Artemis Financial Vulnerability Assessment Report
Artemis Financial is a financial company that wanted to improve their software for web application and increase the security. Since they created personalized financial plans for their users, it was important that they maintained integrity within their web app.
When I found their software security vulnerabilies, I came up with a mitigation plan to adress the vulnerabilities that were discovered. It is important to code securely because it can reduce the changes of vulnerabilities, threats, and attacks. Those are also reasons why software security is important for a company's overall well-being. Since Artemis Financial is a company that works with their user's money, it is important that they have strong security to make sure their information does not get compromised.
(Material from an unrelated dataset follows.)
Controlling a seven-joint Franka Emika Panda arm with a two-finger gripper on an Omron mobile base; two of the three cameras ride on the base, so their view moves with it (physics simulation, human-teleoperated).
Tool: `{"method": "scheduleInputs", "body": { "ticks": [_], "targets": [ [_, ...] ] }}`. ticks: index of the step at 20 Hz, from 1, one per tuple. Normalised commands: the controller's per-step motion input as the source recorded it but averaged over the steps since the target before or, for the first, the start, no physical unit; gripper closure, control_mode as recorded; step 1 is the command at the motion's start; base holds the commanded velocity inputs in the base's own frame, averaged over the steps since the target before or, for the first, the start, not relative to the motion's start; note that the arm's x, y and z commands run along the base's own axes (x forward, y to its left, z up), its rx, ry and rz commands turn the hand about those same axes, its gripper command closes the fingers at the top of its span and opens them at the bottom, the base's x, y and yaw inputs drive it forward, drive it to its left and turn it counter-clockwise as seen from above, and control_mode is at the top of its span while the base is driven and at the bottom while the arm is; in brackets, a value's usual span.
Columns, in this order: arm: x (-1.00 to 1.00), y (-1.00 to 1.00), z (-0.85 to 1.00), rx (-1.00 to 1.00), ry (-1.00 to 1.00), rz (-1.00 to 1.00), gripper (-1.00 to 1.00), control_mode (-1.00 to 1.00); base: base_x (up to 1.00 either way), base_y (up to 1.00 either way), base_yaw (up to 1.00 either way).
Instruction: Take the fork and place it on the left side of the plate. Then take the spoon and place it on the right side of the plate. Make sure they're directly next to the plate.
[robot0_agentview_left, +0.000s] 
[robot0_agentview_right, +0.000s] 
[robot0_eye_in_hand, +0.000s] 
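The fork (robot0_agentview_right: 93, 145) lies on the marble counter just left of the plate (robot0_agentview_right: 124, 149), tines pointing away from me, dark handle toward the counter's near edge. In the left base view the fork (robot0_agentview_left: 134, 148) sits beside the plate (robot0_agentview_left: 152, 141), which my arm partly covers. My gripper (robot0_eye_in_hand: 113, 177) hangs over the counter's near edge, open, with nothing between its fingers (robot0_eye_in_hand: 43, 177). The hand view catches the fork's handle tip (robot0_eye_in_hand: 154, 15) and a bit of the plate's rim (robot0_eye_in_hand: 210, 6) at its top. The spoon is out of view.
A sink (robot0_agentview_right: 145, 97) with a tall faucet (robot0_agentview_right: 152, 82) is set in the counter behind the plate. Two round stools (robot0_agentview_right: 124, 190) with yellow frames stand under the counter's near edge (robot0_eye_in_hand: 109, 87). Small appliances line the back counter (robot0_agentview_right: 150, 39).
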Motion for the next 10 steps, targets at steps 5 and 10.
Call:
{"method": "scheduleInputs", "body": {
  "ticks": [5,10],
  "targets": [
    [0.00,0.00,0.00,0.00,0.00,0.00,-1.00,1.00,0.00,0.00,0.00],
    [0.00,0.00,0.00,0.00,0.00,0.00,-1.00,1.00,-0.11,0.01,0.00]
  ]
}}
The part of the vulnerability assessment that was challenging to me was the initial going through each vulnerability in the report. It seemed very daunting at first, however when reading through, it was made easy to understand by taking the time to read all the descriptors of each of the vulnerabilities that showed. This led me to understand what they were in order to create a mitigation plan.
One layer of security that was added was the self-signed certificate. This ensured that there was secure communication between the users and the web interface. This is important for Artemis Financial as security is a top priority as they work with individualized financial plans. The second layer of security that was added was the SHA-256 hash algorithm. This ensured that any attackers would not be able to intercept the data being transmitted. It adds another layer of protection to the data being transferred when users are interacting with the web interface. The last layer of protection that was added was updating the version of the spring-boot software to the current version. It is important to keep software up to date to reduce the number of vulnerabilities. In the future, to assess vulnerabilities I will use the dependency check to view the vulnerabilities and come up with a mitigation plan.
I made sure the code and software application were functional and secure by implementing the SHA-256 algorithm and the self-signed certificate. After these features were added I tested the code to make sure that it was running correctly. After refactoring the code, I ran another dependency report and checked to see if new vulnerabilities were added.
One resource that I used that was helpful to me was stack overflow. Many of the problems I encountered during my assignments I was able to find information about how to come up with solutions to them. ANother tool that was helpful to me was the Maven dependency check. I was able to view and assess what my vulnerabilties were within the program. Both of these will be helpful to me in the future.
What I would show from this assignment would be the list of vulnerabilities that was found and the mitigation plan that I came up with. This would show future employers that I was able to understand what the vulnerabilities were and how to correct them.